TASK STATEMENT:
Return an exact copy of the data, starting at its first line and ending at the line that contains "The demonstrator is", minus any pictures.

INPUT DATA:
^^^^^^^^
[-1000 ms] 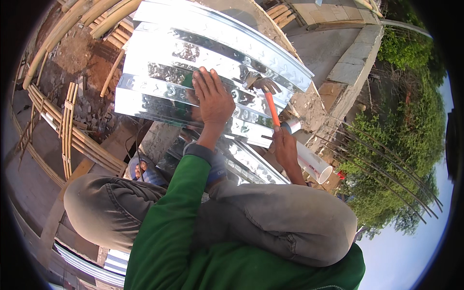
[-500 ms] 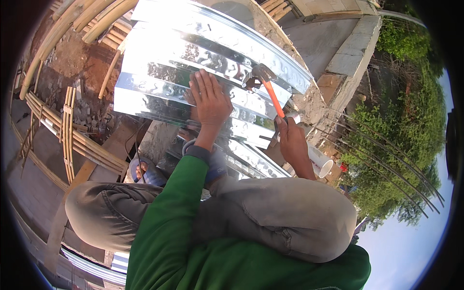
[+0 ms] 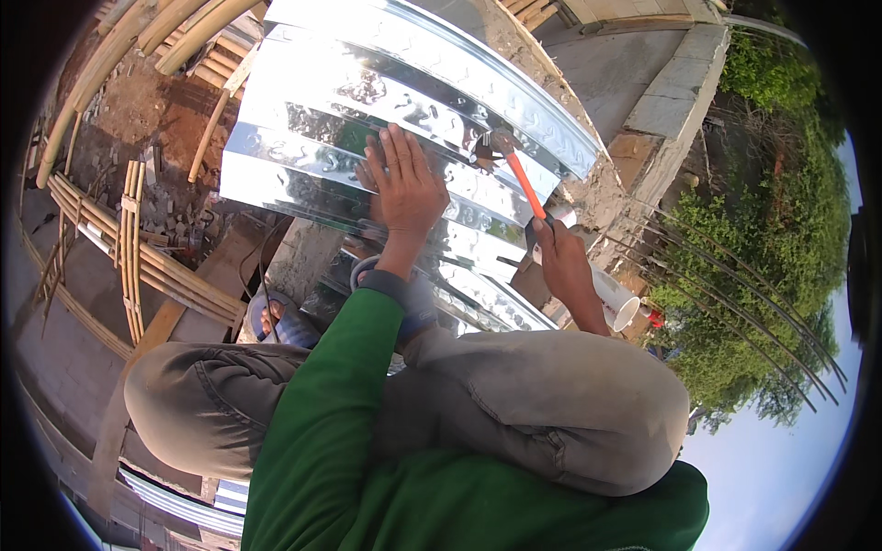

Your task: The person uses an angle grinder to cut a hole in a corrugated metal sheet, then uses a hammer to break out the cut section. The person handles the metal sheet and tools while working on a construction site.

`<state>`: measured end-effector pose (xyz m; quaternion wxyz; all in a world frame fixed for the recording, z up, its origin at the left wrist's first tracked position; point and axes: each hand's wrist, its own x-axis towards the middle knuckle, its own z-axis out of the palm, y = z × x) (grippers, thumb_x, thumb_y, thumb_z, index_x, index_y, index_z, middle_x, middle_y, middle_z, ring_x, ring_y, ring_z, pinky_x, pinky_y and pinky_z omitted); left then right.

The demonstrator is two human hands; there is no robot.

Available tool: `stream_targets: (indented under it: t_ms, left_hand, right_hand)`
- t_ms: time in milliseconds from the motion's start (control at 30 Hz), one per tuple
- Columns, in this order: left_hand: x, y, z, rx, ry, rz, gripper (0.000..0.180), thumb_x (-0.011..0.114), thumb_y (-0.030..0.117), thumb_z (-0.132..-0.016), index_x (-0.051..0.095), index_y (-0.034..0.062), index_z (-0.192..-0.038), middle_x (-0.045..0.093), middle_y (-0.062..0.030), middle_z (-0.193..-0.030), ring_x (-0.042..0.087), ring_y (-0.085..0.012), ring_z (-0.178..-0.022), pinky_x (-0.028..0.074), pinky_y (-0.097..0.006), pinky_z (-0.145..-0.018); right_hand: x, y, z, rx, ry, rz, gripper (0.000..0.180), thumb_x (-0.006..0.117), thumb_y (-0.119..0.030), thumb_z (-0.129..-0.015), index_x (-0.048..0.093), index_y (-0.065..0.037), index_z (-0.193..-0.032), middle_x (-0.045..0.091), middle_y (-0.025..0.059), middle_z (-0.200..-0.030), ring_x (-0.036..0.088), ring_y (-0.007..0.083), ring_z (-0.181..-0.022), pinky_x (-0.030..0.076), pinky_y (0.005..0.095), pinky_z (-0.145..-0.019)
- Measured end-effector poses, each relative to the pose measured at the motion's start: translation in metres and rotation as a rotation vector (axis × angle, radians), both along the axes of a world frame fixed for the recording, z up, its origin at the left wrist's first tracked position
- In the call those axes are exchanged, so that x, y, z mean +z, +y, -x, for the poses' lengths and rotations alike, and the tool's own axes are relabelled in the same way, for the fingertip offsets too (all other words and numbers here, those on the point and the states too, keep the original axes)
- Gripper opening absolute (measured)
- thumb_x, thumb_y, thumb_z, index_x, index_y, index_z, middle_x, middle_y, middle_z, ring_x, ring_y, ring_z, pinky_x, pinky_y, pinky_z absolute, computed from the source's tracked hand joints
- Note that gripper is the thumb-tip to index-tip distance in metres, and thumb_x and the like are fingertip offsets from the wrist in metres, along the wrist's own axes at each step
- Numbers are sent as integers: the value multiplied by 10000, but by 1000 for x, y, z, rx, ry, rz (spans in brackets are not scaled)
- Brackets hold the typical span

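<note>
Hammer (image 3: 514, 170) with orange handle gripped in right hand (image 3: 562, 262), head at the corrugated metal sheet (image 3: 303, 129). Left hand (image 3: 404, 184) flat, fingers spread, pressing on sheet.

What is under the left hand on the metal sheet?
The left hand lies flat on the corrugated metal sheet. The palm covers whatever is beneath it. Beside it, the right hand holds an orange-handled hammer, its head at the sheet.

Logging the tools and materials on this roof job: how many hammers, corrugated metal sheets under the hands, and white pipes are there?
Hammer, held in the right hand: 1
Corrugated metal sheet, under the flat left hand: 1
White pipe: 1
Total: 3
</note>
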<state>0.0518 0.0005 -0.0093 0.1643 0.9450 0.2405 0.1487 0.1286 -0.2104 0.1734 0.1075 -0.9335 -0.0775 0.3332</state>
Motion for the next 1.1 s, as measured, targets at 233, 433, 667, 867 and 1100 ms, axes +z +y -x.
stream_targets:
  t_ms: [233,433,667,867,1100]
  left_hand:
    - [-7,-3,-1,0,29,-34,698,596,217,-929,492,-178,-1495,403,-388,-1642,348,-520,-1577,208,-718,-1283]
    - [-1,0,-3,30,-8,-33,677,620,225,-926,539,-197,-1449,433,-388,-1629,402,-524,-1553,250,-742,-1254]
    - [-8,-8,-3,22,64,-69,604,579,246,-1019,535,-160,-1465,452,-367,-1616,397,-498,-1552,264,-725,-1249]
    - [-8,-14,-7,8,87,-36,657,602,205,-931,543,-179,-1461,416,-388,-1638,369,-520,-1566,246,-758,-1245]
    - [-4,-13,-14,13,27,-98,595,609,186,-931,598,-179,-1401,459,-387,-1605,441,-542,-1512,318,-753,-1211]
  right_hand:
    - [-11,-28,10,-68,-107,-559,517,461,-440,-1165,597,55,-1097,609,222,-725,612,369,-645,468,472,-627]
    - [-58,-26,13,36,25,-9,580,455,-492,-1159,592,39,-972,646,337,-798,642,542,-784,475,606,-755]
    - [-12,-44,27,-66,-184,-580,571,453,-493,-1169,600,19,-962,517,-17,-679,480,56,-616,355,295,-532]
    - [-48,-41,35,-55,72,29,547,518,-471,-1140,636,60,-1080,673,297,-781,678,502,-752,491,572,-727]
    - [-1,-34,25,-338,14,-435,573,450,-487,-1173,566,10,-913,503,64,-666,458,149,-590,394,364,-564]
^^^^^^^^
RESPONSE AREA:
[-1000 ms] 
[-500 ms] 
[+0 ms] 

Your task: The person uses an angle grinder to cut a hole in a corrugated metal sheet, then uses a hammer to break out the cut section. The person handles the metal sheet and tools while working on a construction site.

`<state>`: measured end-effector pose (xyz m; quaternion wxyz; all in a world frame fixed for the recording, z up, its origin at the left wrist's first tracked position; point and axes: each hand's wrist, its own x-axis towards the middle knuckle, its own z-axis out of the palm, y = z × x) (grippers, thumb_x, thumb_y, thumb_z, index_x, index_y, index_z, middle_x, middle_y, middle_z, ring_x, ring_y, ring_z, pinky_x, pinky_y and pinky_z omitted); left then right.

The demonstrator is two human hands; there is no robot.

The answer has nothing more to it.